Unfaithfully Yours (Criterion) (DVD-2005)
Criterion
Collection
Reviewed by Daniel Severin
Preston Sturges
is an amazing motion picture director. As a screenwriter at Paramount in the 1930s, he helped create the screwball comedy genre. In
1940 he became the first person in Hollywood to write and direct his own scripts, before Orson Welles or Billy
Wilder. Sturges made eight classic films between 1940 and 1944, including The Great
McGinty and Sullivan’s Travels, before his popularity waned. Criterion
has just released a DVD of one of Sturges’s later films, Unfaithfully Yours.

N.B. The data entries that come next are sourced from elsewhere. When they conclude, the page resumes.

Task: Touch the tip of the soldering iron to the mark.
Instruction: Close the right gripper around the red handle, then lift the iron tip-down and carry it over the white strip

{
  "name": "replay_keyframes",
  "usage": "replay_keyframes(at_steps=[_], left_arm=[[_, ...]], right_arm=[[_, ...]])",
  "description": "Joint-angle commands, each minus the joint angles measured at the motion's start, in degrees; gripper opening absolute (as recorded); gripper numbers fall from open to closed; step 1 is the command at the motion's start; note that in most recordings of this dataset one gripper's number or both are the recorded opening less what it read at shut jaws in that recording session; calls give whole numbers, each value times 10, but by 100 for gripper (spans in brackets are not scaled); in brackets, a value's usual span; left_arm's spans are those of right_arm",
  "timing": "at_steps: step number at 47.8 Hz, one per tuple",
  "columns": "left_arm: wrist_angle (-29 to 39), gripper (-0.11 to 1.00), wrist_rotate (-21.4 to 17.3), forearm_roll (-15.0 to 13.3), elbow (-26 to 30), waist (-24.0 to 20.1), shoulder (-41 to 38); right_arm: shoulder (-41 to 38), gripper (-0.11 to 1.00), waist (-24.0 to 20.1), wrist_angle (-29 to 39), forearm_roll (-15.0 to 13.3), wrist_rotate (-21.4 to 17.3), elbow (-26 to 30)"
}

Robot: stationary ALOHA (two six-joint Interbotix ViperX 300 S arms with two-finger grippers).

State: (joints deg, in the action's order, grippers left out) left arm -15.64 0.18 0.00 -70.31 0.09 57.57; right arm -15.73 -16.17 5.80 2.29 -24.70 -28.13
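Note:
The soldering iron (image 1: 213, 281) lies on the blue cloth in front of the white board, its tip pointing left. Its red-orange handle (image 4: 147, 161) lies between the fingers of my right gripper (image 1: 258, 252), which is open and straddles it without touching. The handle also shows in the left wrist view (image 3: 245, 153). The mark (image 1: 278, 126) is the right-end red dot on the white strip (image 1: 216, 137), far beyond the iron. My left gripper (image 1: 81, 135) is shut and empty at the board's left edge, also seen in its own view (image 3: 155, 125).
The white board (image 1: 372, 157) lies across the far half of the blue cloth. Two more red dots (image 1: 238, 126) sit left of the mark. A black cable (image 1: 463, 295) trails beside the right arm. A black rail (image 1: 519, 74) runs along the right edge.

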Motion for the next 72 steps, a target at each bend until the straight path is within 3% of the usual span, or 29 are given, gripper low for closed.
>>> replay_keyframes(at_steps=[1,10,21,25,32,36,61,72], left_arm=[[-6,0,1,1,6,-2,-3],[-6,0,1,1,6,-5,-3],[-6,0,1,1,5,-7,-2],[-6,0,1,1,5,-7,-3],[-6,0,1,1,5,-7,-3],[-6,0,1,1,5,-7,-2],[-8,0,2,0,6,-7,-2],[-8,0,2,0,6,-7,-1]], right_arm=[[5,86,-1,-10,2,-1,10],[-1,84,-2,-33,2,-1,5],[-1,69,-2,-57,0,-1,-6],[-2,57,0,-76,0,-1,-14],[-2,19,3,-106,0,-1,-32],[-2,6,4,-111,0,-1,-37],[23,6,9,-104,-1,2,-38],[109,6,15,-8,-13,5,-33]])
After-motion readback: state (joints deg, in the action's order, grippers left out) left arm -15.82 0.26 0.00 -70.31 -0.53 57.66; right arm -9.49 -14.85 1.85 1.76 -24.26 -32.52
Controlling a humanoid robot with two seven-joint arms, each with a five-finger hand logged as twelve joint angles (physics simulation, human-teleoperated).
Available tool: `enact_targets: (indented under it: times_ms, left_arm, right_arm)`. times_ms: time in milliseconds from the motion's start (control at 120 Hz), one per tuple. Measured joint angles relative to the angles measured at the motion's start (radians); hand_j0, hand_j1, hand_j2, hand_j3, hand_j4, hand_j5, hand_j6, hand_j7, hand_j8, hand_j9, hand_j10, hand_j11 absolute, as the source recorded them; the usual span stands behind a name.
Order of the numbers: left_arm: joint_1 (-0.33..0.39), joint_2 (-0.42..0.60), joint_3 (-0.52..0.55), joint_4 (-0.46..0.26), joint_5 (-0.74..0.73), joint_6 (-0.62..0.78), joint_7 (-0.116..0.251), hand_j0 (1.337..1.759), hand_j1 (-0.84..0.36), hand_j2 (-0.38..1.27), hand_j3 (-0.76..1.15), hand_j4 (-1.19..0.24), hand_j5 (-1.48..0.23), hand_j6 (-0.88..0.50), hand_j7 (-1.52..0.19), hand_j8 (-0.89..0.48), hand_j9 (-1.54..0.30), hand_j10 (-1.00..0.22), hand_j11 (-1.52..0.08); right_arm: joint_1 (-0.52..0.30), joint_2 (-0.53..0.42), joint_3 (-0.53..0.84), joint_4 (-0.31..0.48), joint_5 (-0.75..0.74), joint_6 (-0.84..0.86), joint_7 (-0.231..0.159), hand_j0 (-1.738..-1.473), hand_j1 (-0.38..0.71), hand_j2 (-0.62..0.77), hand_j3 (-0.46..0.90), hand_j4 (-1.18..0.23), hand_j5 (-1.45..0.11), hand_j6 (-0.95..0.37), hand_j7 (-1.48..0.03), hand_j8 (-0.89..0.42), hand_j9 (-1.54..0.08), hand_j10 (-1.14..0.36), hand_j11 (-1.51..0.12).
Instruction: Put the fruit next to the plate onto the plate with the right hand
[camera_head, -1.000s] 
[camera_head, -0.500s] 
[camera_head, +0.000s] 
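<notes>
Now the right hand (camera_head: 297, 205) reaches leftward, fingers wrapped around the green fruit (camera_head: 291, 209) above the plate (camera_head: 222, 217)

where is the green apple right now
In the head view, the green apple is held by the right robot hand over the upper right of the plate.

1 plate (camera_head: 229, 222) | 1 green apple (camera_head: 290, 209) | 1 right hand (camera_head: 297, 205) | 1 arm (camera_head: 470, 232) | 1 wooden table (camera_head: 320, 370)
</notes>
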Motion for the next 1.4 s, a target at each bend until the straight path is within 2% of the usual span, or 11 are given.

The story of a symphony conductor who fantasizes about killing his wife while conducting a concert, it is a masterpiece of
dark humor and cinematic subtlety.
Rex Harrison
stars as troubled conductor Sir Alfred, who thinks his wife Daphne, played by Linda Darnell, is having an affair with his
assistant. Though it’s as funny as The Awful Truth and Bringing Up Baby, Unfaithfully Yours was a box office bomb when it
came out. Audiences were uncertain of how to react to the film’s mix of noir, screwball comedy, and silent cinema. The
Criterion transfer is immaculate, which adds to the experience of watching this obscure gem.
Few have
seen Unfaithfully Yours. Everyone who talks about it on the DVD has a different
reason for why the picture flopped. In a fascinating interview, Sandy Sturges, the director’s widow, says 20th
Century Fox squashed the film’s publicity after a scandal in Rex Harrison’s personal life. The three Sturges scholars
on the fascinating audio commentary paint a different scenario, one of changing public tastes and a complex film that the
trailer called “six films in one.” Unfaithfully Yours was promoted
not as a comedy, but rather as a murder mystery, and the commentary explores Sturges’s fusion of the two genres.
No matter
why it flopped, in 2005 Unfaithfully Yours is a true masterpiece. It is full of
slapstick, drama, suspense, and farce. The Sturges canon must be reassessed now that Unfaithfully
Yours is on DVD from Criterion. It’s as good as The Lady Eve and The Miracle of Morgan’s Creek, and even more complex than either. Unfaithfully
Yours is one of the funniest, most innovative films ever made.